Directed by Don Coscarelli, 1979. Starring Michael Baldwin, Bill Thornbury, Reggie Bannister, Kathy Lester, Angus Scrimm. 88 minutes.

Premise

The orphaned Pearson brothers—teenaged Mike and adult Jody—become aware of an unspeakable evil that has taken residence in a mortuary in their dying town. The brothers, with the assistance of musician/ice cream truck driver Reggie, pit themselves against the machinations of the Tall Man, a powerful, malignant force with the ability to manipulate dreams and reality.

Critique

First we have a few things to get out of the way. The story is slapdash, the dialogue is terrible, and most of the acting is awful (Angus Scrimm, playing the Tall Man, is the sole exception). There are blatant rip-offs from Star Wars (the dwarfs—apparently named “lurkers” later on in the series, although they don’t seem particularly lurky to me—strongly resemble Jawas) and Dune (the scene at the fortune-teller’s house is clearly modeled after the meeting between Paul and the Reverend Mother that opens up the first novel). Reggie Bannister looks like an idiot and Lavender’s body double could not be more obvious if the words These are not really Kathy Lester’s boobs were written across her chest.

If these are the things you care about, you’re reading the wrong review.

With Phantasm, Don Coscarelli created (for the most part) a sequence of ideas and images so mythic and iconic that they nullify many of the sins of performance and plot. It’s clear that Coscarelli put a lot of consideration into the particulars of the fantasy elements, making them fit into the vocation and modus operandi of the Tall Man. (Cut an evil mortician, and what does he bleed? Embalming fluid, of course! Makes perfect sense!) In such terms, the flying sphere is not as out of place as many have suggested—it’s just another tool for the embalming process, albeit an excessively dramatic one.

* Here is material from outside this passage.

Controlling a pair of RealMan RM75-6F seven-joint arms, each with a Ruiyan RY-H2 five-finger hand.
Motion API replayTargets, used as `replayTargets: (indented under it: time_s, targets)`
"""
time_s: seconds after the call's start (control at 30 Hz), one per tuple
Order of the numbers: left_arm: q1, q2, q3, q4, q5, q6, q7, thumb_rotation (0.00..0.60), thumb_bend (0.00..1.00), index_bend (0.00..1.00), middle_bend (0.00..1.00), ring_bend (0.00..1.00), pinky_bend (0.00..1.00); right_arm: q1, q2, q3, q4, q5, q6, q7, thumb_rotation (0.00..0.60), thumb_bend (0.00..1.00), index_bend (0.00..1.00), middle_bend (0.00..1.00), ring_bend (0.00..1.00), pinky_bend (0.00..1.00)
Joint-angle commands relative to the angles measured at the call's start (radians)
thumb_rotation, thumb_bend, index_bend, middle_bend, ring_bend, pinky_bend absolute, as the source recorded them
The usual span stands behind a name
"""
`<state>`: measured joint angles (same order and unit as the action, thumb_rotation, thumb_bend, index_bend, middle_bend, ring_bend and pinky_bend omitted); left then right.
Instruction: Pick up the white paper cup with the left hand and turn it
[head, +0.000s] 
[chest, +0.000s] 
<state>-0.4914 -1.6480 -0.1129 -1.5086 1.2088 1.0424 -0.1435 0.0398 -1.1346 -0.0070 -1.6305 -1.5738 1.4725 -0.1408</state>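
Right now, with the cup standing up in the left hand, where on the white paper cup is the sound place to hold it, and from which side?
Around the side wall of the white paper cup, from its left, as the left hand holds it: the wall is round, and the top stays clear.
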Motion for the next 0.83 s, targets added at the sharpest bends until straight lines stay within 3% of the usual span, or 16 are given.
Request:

Only the “flying bug” sequence doesn’t fit (although it does provide some amusing foreshadowing for a later Coscarelli project, Bubba Ho-Tep).

Similarly, while the Tall Man’s world and agenda aren’t fully realized yet—we only spend about 90 seconds on the other side of the portal—what details we do have are intriguing and tantalizing.

As for the Tall Man himself…Phantasm is definitely Angus Scrimm’s show. It’s very rare to see one actor dominate a production so much by saying so little. He overplays his dialogue a little—I felt “The funeral is about to begin!…sir!” might have benefited from a bit more subtlety—but it doesn’t really matter. The Tall Man is, first and foremost, a physical performance, and Scrimm can exude menace by simply walking. (Check out the scene where Mike watches Reggie restock the ice cream truck, and the Tall Man comes a-striding in from stage right.)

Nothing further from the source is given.